DATA EXCERPTS —
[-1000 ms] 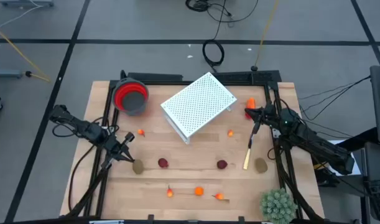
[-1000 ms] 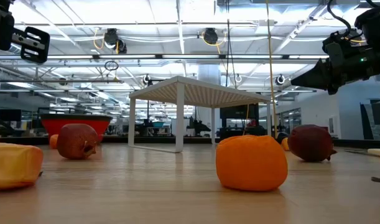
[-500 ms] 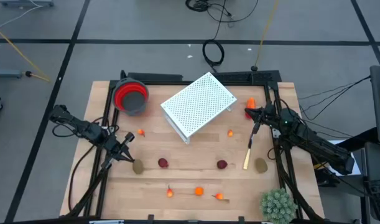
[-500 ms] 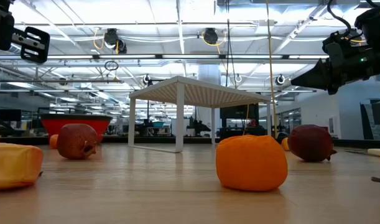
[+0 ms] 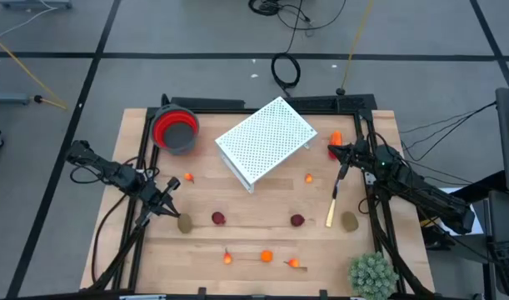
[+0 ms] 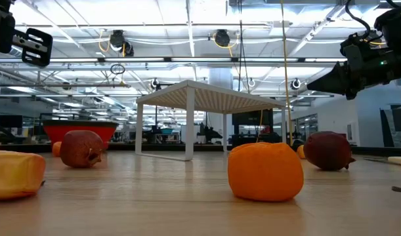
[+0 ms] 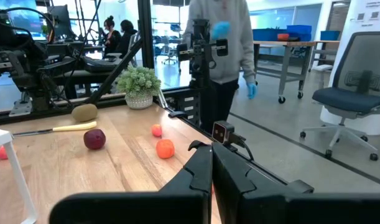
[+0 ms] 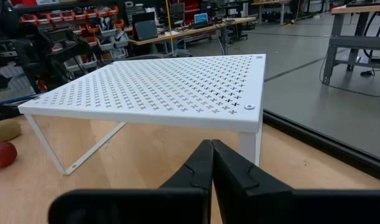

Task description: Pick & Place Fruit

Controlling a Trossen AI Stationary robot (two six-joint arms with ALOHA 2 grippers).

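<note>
Nothing changed: every fruit, both arms and both grippers sit exactly as in the earlier frames.
Fruit count, high view: two olive ovals, two dark red balls, five small orange pieces, one red-orange piece; ten seen.
Ovals: left oval (image 5: 185, 222) lower left of centre, just beside the left gripper; right oval (image 5: 349, 221) lower right.
Red balls: left ball (image 5: 218, 218) and right ball (image 5: 297, 221), mid-lower frame, well apart.
Orange pieces: one (image 5: 188, 177) left of centre, one (image 5: 309, 177) right of centre, three along the lower edge, (image 5: 227, 257), (image 5: 266, 256), (image 5: 293, 263).
Red-orange piece (image 5: 335, 141): upper right, close to the right gripper; whether they touch cannot be told.
Rack (image 5: 266, 140): one, white, perforated, upper centre, tilted diagonally.
Bowl (image 5: 176, 128): one, red, upper left.
Stick (image 5: 331, 209): one, pale yellow, beside the right oval.
Plant ball (image 5: 371, 273): one, green, lower right corner.
Left gripper (image 5: 172, 207): clenched, holding nothing, at the left, pointing toward the left oval.
Right gripper (image 5: 331, 150): clenched, holding nothing, at the upper right, pointing at the rack.
Person (image 7: 224, 43): one, standing beyond the table in the left wrist view.
</note>
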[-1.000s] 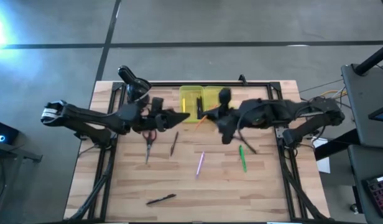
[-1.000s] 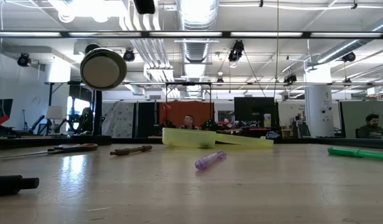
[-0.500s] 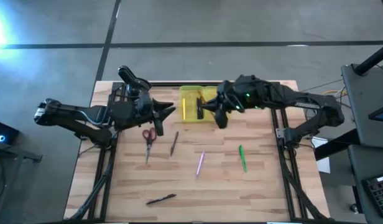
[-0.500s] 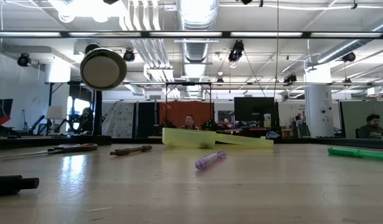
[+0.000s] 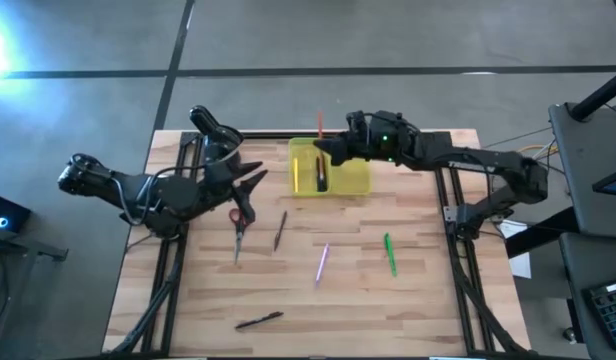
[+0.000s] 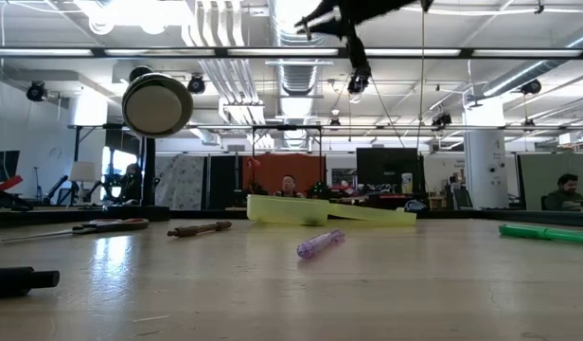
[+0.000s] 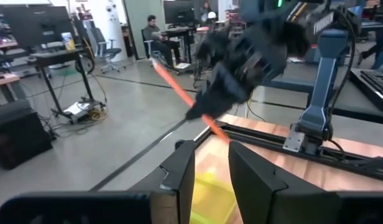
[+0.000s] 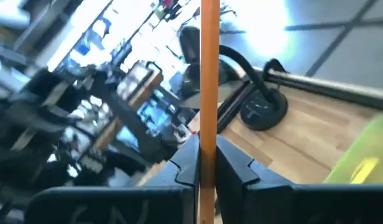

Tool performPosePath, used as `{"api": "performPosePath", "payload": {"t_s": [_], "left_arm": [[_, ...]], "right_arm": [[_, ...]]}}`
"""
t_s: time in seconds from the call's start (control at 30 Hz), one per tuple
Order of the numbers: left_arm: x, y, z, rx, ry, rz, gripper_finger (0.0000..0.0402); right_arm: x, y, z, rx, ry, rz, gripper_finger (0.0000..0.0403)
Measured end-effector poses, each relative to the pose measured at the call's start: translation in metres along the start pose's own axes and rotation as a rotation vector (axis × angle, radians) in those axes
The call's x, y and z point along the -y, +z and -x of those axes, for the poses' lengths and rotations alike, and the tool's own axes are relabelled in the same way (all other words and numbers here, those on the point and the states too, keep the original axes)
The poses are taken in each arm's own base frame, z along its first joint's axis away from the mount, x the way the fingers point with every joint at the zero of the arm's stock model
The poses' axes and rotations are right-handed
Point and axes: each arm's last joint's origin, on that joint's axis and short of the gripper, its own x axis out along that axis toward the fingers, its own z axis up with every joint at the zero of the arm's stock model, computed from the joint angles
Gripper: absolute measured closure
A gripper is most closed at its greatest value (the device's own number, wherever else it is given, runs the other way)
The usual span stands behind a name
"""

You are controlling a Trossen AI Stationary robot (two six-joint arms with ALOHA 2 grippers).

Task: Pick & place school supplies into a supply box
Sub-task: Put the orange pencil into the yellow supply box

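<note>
Currently, for you:
Right end effector [image 5: 328,152]: it was clamped on an orange pencil [image 8: 209,74], raised over the supply box [image 5: 353,178] at the counter's far middle.
Left end effector [image 5: 250,180]: its fingers stood apart, empty, left of the box, above the scissors [image 5: 238,222].
Handling: you would likely have found the pencil light, stiff and slick; gripping mid-shaft looked safest.
Loose supplies: brown pencil [image 5: 280,230], pink pen [image 5: 322,263], green pen [image 5: 390,254], black pen [image 5: 259,321] lay nearer.
Counter [image 5: 428,310]: pale wood planks, flat.
Room: open workshop, grey floor, people seated far off.
</note>
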Motion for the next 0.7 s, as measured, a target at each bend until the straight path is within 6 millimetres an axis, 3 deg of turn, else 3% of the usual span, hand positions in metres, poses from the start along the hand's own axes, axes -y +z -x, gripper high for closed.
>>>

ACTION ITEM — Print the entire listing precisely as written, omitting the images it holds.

EXERCISE SOLUTION —
[-1000 ms] 
[-1000 ms] 
[-500 ms] 
[-500 ms] 
[+0 ms] 
[+0 ms] 
[+0 ms] 
[+0 ms] 

Task description: Pick & Place Fruit

Controlling a Trossen AI Stationary robot (two six-joint arms with ALOHA 2 grippers).

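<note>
Nothing changed: every fruit, both arms and both grippers sit exactly as in the earlier frames.
Fruit count, high view: two olive ovals, two dark red balls, five small orange pieces, one red-orange piece; ten seen.
Ovals: left oval (image 5: 185, 222) lower left of centre, just beside the left gripper; right oval (image 5: 349, 221) lower right.
Red balls: left ball (image 5: 218, 218) and right ball (image 5: 297, 221), mid-lower frame, well apart.
Orange pieces: one (image 5: 188, 177) left of centre, one (image 5: 309, 177) right of centre, three along the lower edge, (image 5: 227, 257), (image 5: 266, 256), (image 5: 293, 263).
Red-orange piece (image 5: 335, 141): upper right, close to the right gripper; whether they touch cannot be told.
Rack (image 5: 266, 140): one, white, perforated, upper centre, tilted diagonally.
Bowl (image 5: 176, 128): one, red, upper left.
Stick (image 5: 331, 209): one, pale yellow, beside the right oval.
Plant ball (image 5: 371, 273): one, green, lower right corner.
Left gripper (image 5: 172, 207): clenched, holding nothing, at the left, pointing toward the left oval.
Right gripper (image 5: 331, 150): clenched, holding nothing, at the upper right, pointing at the rack.
Person (image 7: 224, 43): one, standing beyond the table in the left wrist view.
</note>
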[-1.000s] 
[-1.000s] 
[-0.500s] 
[-0.500s] 
[+0.000s] 
[+0.000s] 
[+0.000s] 
[+0.000s] 

Tool performPosePath, used as `{"api": "performPosePath", "payload": {"t_s": [_], "left_arm": [[_, ...]], "right_arm": [[_, ...]]}}`
"""
t_s: time in seconds from the call's start (control at 30 Hz), one per tuple
Order of the numbers: left_arm: x, y, z, rx, ry, rz, gripper_finger (0.0000..0.0402); right_arm: x, y, z, rx, ry, rz, gripper_finger (0.0000..0.0403)
Measured end-effector poses, each relative to the pose measured at the call's start: translation in metres along the start pose's own axes and rotation as a rotation vector (axis × angle, radians) in those axes
The call's x, y and z point along the -y, +z and -x of those axes, for the poses' lengths and rotations alike, and the tool's own axes are relabelled in the same way (all other words and numbers here, those on the point and the states too, keep the original axes)
The poses are taken in each arm's own base frame, z along its first joint's axis away from the mount, x the way the fingers point with every joint at the zero of the arm's stock model
The poses' axes and rotations are right-handed
Point and axes: each arm's last joint's origin, on that joint's axis and short of the gripper, its own x axis out along that axis toward the fingers, its own z axis up with every joint at the zero of the arm's stock model, computed from the joint angles
Gripper: absolute measured closure
A gripper is most closed at its greatest value (the device's own number, wherever else it is given, runs the other way)
The usual span stands behind a name
"""

You are controlling a Trossen AI Stationary robot (two six-joint arms with ALOHA 2 grippers).

Task: Pick & place school supplies into a supply box
Sub-task: Put the orange pencil into the yellow supply box

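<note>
Currently, for you:
Right end effector [image 5: 328,152]: it was clamped on an orange pencil [image 8: 209,74], raised over the supply box [image 5: 353,178] at the counter's far middle.
Left end effector [image 5: 250,180]: its fingers stood apart, empty, left of the box, above the scissors [image 5: 238,222].
Handling: you would likely have found the pencil light, stiff and slick; gripping mid-shaft looked safest.
Loose supplies: brown pencil [image 5: 280,230], pink pen [image 5: 322,263], green pen [image 5: 390,254], black pen [image 5: 259,321] lay nearer.
Counter [image 5: 428,310]: pale wood planks, flat.
Room: open workshop, grey floor, people seated far off.
</note>
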Motion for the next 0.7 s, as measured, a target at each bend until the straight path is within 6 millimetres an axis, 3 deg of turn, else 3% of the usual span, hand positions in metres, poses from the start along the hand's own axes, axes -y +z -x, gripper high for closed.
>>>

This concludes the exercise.